Problem: VAULT was mangling the filenames of uploaded files, replacing some unicode characters with question marks. This typically happened with accented letters, smart quotes, and Chinese characters.
With Edalex's help, we tracked the problem down to the -Dfile.encoding=UTF8
setting in the JAVA_OPTS
being passed to the app's JVM; removing that from the variable in {equella root}/manager/equellaserver-config.sh fixed the issue. That change prevents the problem in future uploads, but unfortunately we still have over a thousand files where this mangling might have happened.
Solution:
- find files with question marks in them in the data directory
- identify the actual names of these files (note: some question marks will be literals and the file does not need to be renamed)
- generate a shell script to rename the affected files
- run the script on the server & spot check several affected items
- (optional) under Manual Data Fixes run the Generate thumbnails and previews task to generate thumbnails for all the affected items
Copy a VAULT OAuth token with the necessary permissions to a file named ".token" in the root of this project.
Run the "find.sh" script on the server and download its output text file.
Run pnpm install
(or npm install
if that's your jam) to get node dependencies.
Once we have the list of filenames with question marks in them, we can look up their item's attachment data with VAULT's REST API and attempt to figure out what the filename is supposed to be. The index.js script atempts this procedure with a few caveats:
- some filenames have literal question marks in them & don't need to be changed
- sometimes multiple attachments on the same item have question marks in the same positions of their name such that it's impossible to tell them apart from filenames alone, e.g., both "布1.jpg" and "无1.jpg" are mangled to "?1.jpg"
- there are extraneous files in some item directories which are not listed in their attachments (example: the .psd files of this item)
- it seems to be possible to have multiple attachments with the same name, at least in the metadata (example)

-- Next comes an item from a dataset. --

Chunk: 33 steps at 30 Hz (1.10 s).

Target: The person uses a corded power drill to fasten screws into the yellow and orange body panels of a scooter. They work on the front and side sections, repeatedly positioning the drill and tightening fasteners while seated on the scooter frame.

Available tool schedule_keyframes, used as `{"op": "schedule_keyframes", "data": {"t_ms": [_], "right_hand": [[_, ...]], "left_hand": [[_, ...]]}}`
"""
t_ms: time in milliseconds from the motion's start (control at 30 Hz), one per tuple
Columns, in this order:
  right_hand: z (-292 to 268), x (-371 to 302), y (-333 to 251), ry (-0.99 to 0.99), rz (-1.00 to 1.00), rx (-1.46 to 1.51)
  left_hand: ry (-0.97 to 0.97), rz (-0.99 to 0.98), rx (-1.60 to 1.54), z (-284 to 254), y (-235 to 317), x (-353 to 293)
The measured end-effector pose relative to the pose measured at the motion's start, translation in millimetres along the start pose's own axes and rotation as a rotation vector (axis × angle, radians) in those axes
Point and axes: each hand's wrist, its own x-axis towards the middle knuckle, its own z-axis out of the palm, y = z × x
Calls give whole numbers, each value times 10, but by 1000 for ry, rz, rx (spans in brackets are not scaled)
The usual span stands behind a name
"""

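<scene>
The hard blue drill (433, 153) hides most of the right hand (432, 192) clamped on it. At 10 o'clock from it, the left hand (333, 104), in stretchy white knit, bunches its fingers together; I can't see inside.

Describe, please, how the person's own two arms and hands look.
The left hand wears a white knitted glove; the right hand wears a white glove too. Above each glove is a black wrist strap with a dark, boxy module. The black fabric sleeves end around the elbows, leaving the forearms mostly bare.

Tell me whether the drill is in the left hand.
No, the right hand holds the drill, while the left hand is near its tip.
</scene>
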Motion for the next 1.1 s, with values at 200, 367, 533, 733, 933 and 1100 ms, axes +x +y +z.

- unpacked zip archives may have mangled filenames but only the .zip itself is present in metadata
- there are vagaries with unicode and regular expressions that I probably do not understand
In the end, we should generate both a list of mv
commands to rename affected attachments and a list of complications that'll require manual intervention. The whole process is merely node index qmark-files.txt > rename.sh 2> errors.txt
where qmark-files.txt is the text output mentioned under Setup, rename.sh is the renaming script to run on the server, and errors.txt is the list of complications. You may want to sort the rename.sh script so it operates on each item in sequence; since a lot of processing happens in parallel, the output of index.js is not gauranteed to be in any particular order.